AbstractAs the essential sexual hormone, estrogen and its receptor has been proved to participate in the regulation of autoimmunity diseases and anti-tumor immunity. The adjustment of tumor immunity is related to the interaction between cancer cells, immune cells and tumor microenvironment, all of which is considered as the potential target in estrogen-induced immune system regulation. However, the specific mechanism of estrogen-induced immunity is poorly understood.

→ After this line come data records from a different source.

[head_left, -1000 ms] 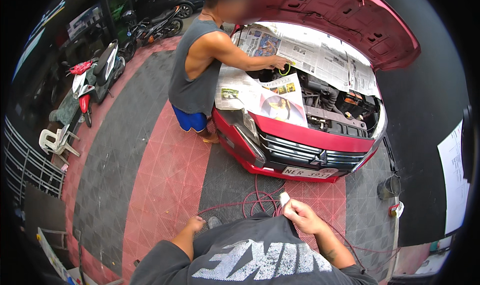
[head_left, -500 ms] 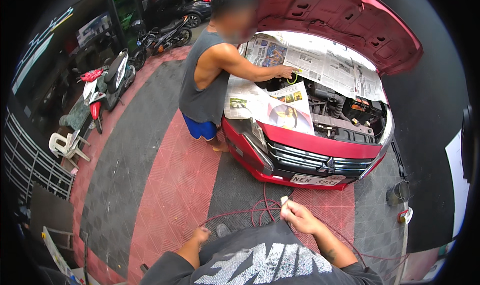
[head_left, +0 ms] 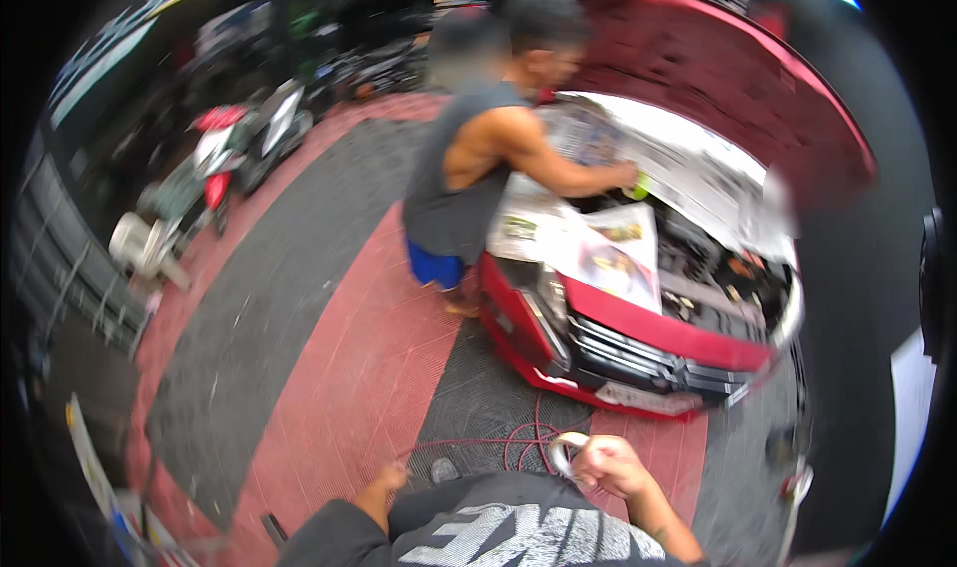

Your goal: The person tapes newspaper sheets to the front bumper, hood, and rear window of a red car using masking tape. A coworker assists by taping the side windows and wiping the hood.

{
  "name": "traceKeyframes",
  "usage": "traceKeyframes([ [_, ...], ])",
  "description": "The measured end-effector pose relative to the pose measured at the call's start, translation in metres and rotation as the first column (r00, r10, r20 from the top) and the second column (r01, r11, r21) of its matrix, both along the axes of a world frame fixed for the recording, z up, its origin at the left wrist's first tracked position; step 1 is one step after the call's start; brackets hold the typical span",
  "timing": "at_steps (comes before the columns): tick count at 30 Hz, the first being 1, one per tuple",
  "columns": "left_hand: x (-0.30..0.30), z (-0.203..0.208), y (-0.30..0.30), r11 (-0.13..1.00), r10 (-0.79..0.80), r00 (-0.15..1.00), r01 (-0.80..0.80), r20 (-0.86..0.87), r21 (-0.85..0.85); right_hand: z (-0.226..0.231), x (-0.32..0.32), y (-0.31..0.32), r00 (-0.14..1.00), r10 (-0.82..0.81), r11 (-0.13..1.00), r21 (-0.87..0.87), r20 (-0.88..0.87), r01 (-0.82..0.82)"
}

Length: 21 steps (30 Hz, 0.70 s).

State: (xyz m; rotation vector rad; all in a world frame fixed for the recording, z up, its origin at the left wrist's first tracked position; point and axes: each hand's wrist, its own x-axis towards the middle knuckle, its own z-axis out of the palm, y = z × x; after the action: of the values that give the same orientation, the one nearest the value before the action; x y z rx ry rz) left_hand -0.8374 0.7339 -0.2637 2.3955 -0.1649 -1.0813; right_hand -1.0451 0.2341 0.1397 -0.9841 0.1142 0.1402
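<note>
My right hand [head_left: 610,465] is closed on a roll of pale tape [head_left: 566,453], held in front of my dark shirt above the floor. The roll's ring shape shows beside my fingers. My left hand [head_left: 392,479] hangs low by my left side; its fingers are blurred and partly hidden. Ahead stands a red car [head_left: 638,333] with its hood [head_left: 728,79] raised and newspaper sheets [head_left: 608,253] spread over its front edge and the far side of the engine bay. A person [head_left: 464,183] in a grey sleeveless top leans over the bay, one hand at a small yellow-green thing [head_left: 641,185].
A red hose [head_left: 518,445] lies coiled on the red and black floor tiles between me and the car. To the left are a red-and-white scooter [head_left: 229,153], a white plastic chair [head_left: 145,248] and metal railings [head_left: 75,258]. A dark wall [head_left: 867,298] runs along the right.
The view has swung, so the car and person sit lower and further right. The tape roll in my right hand has turned, showing its ring. The person's head has turned toward the engine bay.
</note>
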Motion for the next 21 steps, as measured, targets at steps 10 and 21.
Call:
traceKeyframes([
  [10,0.043,0.036,0.065,0.853,0.513,0.858,-0.507,0.022,-0.125,-0.154,0.064,0.000,0.992,-0.128,0.188,-0.982,-0.017,0.007],
  [21,-0.074,0.003,0.275,0.709,0.675,0.737,-0.665,0.049,0.234,-0.392,0.155,-0.038,0.687,0.177,0.049,-0.691,-0.705,-0.721],
])
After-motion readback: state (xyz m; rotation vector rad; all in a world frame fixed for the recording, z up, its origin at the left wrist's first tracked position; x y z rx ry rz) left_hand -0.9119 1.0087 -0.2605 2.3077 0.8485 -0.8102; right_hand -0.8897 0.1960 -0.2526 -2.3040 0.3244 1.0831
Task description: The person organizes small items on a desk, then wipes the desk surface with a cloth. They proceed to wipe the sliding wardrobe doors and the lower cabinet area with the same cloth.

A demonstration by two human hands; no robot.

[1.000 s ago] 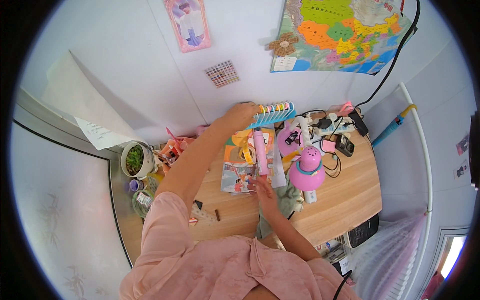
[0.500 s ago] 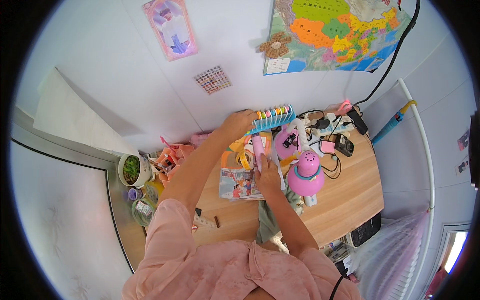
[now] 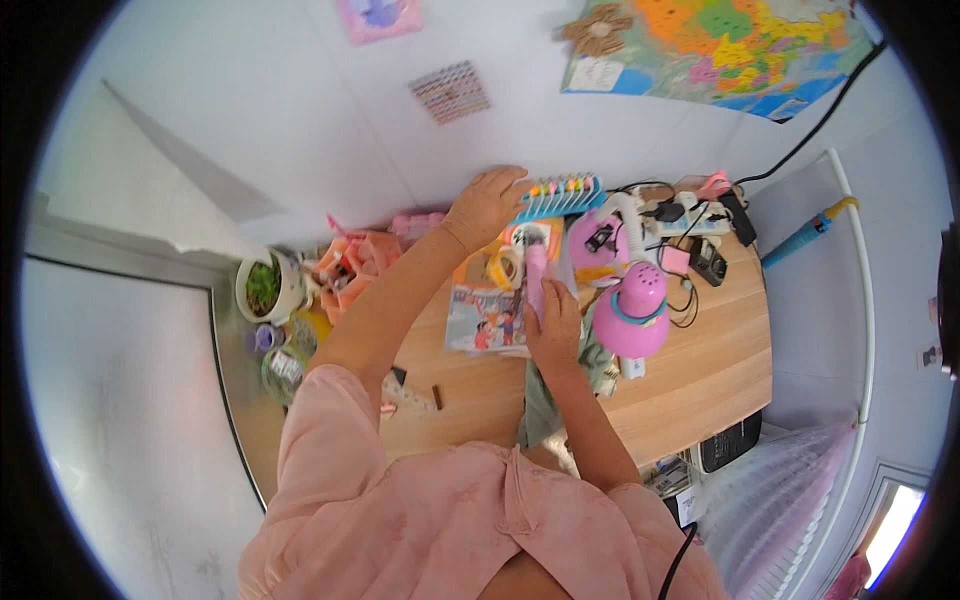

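Note:
My left hand (image 3: 488,205) reaches to the back of the desk, its fingers closed at the left end of a light-blue slotted rack (image 3: 560,200) with white bars and a row of colourful round pieces. Part of the grip is hidden. My right hand (image 3: 553,325) is wrapped round a long pink tube-shaped device (image 3: 536,265) with a greyish far end, whose kind I cannot make out. The device points toward the rack and lies over picture booklets (image 3: 475,318). Beside it is a roll of yellow tape (image 3: 505,268).
A pink desk lamp (image 3: 630,322) stands just right of my right hand. Cables and a white power strip (image 3: 700,220) lie behind it. On the left are an orange organizer (image 3: 355,270), a potted plant (image 3: 265,285) and jars. Green-grey cloth (image 3: 545,405) hangs at the near edge.
The whole view has tilted, so everything sits higher in the picture. The pink device's greyish end now shows more clearly. Both hands stay at the same things.

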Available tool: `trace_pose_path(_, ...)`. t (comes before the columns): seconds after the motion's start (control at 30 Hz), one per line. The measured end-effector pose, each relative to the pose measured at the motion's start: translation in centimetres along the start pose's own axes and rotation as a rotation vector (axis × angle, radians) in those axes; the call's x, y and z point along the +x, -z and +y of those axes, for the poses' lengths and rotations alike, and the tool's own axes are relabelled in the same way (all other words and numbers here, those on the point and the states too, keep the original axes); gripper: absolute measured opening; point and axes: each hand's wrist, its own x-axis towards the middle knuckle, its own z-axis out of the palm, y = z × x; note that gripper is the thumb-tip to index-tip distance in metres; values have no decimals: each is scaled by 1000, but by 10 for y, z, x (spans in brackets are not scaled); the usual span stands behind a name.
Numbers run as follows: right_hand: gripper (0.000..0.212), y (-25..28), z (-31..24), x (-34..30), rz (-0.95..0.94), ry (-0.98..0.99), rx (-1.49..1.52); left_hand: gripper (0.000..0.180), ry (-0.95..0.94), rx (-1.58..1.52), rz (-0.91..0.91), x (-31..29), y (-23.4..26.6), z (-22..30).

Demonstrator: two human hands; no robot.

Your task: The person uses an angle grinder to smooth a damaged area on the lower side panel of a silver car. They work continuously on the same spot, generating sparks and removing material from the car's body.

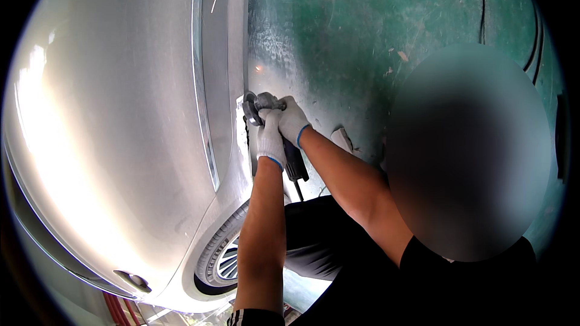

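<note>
The grinder (266, 122) is held by both hands against the lower edge of a silver car (121, 145), low on the body panel just ahead of the wheel (225, 258). Its round head presses on the car's edge, just beyond the fingertips, and its dark body runs back under the hands toward the person, with a cord trailing from its rear end.

The left hand (270, 139), in a white glove with a blue cuff, is closed around the grinder's body. The right hand (293, 119), gloved the same way, is closed over the tool just behind the head, touching the left hand and slightly farther out. Both bare forearms come up from the lower edge, the left one almost straight, the right one slanting in from the right.

To the left of the hands the car's side fills the view, with a long trim strip (202, 84) running along it and a door handle (134, 280) far back near the lower edge. The wheel lies just behind the left wrist, under the forearm. Beyond and to the right of the hands is a green floor (362, 24), scuffed and dusted pale near the tool. A small white scrap (342, 139) lies on the floor just right of the right forearm. Dark cables (481, 6) cross the floor well away at the far right.
</note>
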Motion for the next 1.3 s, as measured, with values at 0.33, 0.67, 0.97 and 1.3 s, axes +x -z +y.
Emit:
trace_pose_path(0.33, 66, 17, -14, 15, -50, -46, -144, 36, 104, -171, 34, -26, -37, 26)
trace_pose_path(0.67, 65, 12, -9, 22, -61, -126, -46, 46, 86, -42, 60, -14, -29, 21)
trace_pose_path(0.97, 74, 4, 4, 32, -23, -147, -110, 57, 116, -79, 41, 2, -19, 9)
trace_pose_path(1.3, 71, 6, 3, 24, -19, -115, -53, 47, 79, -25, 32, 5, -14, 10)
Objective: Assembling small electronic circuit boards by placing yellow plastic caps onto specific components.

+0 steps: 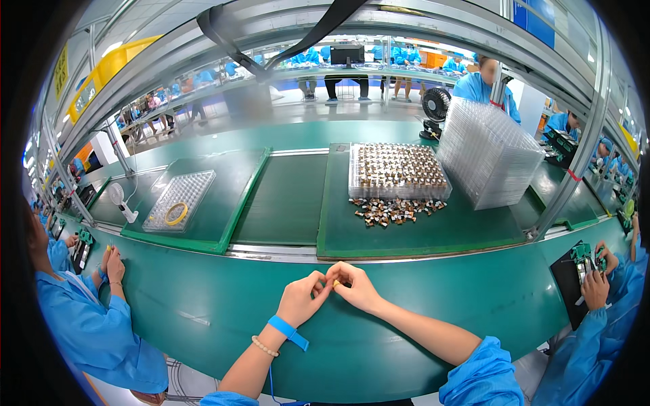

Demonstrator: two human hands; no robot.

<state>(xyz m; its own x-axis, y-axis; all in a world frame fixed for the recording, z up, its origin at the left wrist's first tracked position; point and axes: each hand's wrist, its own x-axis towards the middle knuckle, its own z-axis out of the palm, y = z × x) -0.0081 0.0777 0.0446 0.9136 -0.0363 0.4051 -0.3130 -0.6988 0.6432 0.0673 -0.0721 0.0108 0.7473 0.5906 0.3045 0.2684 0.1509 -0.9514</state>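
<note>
My left hand (302, 296) and my right hand (355, 285) meet over the green conveyor belt (203, 298), fingertips pinched together on one tiny yellowish part (336, 283). A blue wrist strap and a bead bracelet sit on my left wrist. Beyond the belt, on a green mat (420, 233), lies a loose pile of small gold-and-black components (394, 210) in front of a clear tray (397, 171) filled with several rows of the same parts.
A tall stack of empty clear trays (489, 152) stands at the right, a small black fan (434, 108) behind it. Left, a clear tray holds a yellow tape roll (177, 213). Co-workers in blue coats work at the left (88, 318) and right (599, 298).
</note>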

Typically, estrogen causes the nuclear localization of estrogen/estrogen receptor complex and alternates the transcription pattern of target genes, leading to the reprogramming of tumor cells and differentiation of immune cells. However, the estrogen-induced non-canonical signal pathway activation is also crucial to the rapid function of estrogen, such as NF-κB, MAPK-ERK, and β-catenin pathway activation, which has not been totally illuminated. So, the investigation of estrogen modulatory mechanisms in these two manners is vital for the tumor immunity and can provide the potential for endocrine hormone targeted cancer immunotherapy. Here, this review summarized the estrogen-induced canonical and non-canonical signal transduction pathway and aimed to focus on the relationship among estrogen and cancer immunity as well as immune-related tumor microenvironment regulation. Results from these preclinical researches elucidated that the estrogen-target therapy has the application prospect of cancer immunotherapy, which requires the further translational research of these treatment strategies.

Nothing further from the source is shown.